Laure Brenas, chez Walden, développe de son côté une analyse éclairante sur les motivations de la GenZ et les moyens pour l’entreprise d’y répondre : « les jeunes sont à la fois très individualistes, c'est-à-dire « Je veux avoir un rapport vie personnelle/vie professionnelle qui me convienne. Je ne veux pas travailler le vendredi après-midi. » Mais à côté de ça, ils sont aussi très investis au niveau du bien collectif, et en particulier tout ce qui touche l'environnement. Donc savoir créer ce contexte-là et savoir attirer les jeunes recrues de cette façon-là, est un de nos enjeux majeurs, je pense. »

Associer épanouissement individuel et épanouissement citoyen, telle est la nouvelle mission, ambitieuse et exigeante, de l’entreprise... mais probablement source d’un engagement plus ancré de ses collaborateurs.  

Former sans uniformiser

Former 130 000 collaborateurs dans le monde avec la même exigence de qualité, c’est possible, Michelin le fait. Le leader mondial du pneumatique, avec 28 milliards d'euros de chiffre d'affaires en 2022, 133 000 collaborateurs dans le monde, vient d'ouvrir à Clermont-Ferrand, en janvier 2022, un nouveau bâtiment de 2 500 mètres carrés, dédié à l'orientation professionnelle et au développement continu des compétences. C’est La Manufacture des Talents, qui s’appuie sur une approche inédite et novatrice des enjeux de formation. « A l'échelle de 133 000 personnes, on a industrialisé le process, c'est à-dire qu'on a 30 ingénieurs pédagogiques. 10 en France, 13 en Inde, 4 aux US et 3 au Mexique. Leur métier, c'est de produire du contenu, des formations sous quelque forme, que ce soit digitale, présentielle, des jeux de plateau, … » détaille Bertrand Pigeat.

Mais comment parvenir à être « vertueux » dans l’univers si décrié de la formation, en particulier en France ?  Pour ce faire, le responsable déploie un système construit sur 3 engagements : « je vous avoue que c'est un challenge parce que la formation, c'est hyper atomisé, en particulier en France, avec beaucoup de petits acteurs de qualité variable. Donc, c'est un vrai défi que de choisir les bons prestataires. C'est ce qu'on essaye de faire systématiquement, c'est notre volet Excellence. Pour le volet Innovation, nous nous attachons à introduire les dernières techniques pédagogiques, les tout derniers outils à notre disposition.

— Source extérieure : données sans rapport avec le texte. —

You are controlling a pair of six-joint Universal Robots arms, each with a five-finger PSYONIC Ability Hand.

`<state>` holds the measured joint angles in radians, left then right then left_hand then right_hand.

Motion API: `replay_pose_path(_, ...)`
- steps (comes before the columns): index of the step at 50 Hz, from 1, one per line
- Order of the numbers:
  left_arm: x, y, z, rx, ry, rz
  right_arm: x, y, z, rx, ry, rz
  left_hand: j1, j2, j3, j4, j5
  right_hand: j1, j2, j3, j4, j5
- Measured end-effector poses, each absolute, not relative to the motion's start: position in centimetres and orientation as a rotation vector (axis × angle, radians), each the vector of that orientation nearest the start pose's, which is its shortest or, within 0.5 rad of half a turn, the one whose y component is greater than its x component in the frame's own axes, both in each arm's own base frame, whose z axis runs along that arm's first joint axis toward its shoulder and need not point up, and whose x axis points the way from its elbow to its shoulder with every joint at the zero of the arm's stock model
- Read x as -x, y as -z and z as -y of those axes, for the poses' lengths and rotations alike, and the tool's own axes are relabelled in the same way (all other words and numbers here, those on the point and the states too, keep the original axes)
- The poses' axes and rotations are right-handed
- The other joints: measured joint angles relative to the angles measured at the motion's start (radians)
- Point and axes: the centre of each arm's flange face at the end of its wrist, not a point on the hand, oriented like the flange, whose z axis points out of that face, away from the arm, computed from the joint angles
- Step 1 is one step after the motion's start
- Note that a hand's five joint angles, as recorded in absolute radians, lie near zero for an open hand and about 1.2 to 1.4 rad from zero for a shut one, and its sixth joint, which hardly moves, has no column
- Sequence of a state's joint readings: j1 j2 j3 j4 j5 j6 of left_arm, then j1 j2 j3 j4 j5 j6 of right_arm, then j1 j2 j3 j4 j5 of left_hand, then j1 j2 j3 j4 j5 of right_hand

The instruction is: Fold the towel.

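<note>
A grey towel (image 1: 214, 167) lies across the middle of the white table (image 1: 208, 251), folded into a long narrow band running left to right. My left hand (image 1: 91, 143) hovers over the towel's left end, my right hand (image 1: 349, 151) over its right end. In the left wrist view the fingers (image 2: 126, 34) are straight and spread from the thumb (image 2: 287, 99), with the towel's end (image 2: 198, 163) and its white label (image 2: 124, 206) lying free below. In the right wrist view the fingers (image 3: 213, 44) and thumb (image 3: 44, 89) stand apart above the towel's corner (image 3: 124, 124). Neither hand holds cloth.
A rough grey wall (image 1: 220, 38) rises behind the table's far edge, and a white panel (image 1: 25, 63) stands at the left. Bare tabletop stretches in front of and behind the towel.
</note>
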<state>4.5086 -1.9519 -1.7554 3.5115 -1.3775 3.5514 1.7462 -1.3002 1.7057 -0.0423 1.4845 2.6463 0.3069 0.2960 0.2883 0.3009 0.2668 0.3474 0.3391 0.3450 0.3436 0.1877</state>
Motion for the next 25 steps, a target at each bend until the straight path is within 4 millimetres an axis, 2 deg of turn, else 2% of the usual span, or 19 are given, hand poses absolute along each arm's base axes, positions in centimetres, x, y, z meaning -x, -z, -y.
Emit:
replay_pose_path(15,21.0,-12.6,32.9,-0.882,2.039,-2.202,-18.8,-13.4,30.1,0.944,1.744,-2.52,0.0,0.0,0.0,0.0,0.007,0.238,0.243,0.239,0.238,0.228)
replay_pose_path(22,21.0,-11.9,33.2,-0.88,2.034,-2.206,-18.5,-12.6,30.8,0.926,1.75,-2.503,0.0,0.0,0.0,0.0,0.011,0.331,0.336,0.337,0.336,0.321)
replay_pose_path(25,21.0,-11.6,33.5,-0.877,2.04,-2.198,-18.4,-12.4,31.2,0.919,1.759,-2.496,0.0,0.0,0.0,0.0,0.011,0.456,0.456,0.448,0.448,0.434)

Et puis, pour le volet Inclusion, nous faisons en sorte que chaque nouvelle formation conçue soit accessible au plus grand nombre, prenant en compte toutes les diversités qui composent le groupe.» 

L'originalité du propos, c'est justement de réussir à s'adresser à 133 000 personnes, sans exclure. « Depuis le COMEX du groupe Michelin, qui passe entre nos mains en formation tous les ans et qui n'échappe donc pas à nos prestations, en passant évidemment par le management intermédiaire, par les gens qui travaillent dans nos usines sur le terrain, mais aussi les pilotes d'avion, et les juristes, etc... Mais aussi les gens qui travaillent dans une plantation de 90 000 hectares en Indonésie, des “saigneurs” d'hévéa, qui travaillent dans un environnement où il n'y a pas de 5G, ni de Wi-Fi, ni d'ordinateur ! ». Une prise en compte virtuose de la diversité, élément clé de la richesse de l’entreprise, par l’offre de formation.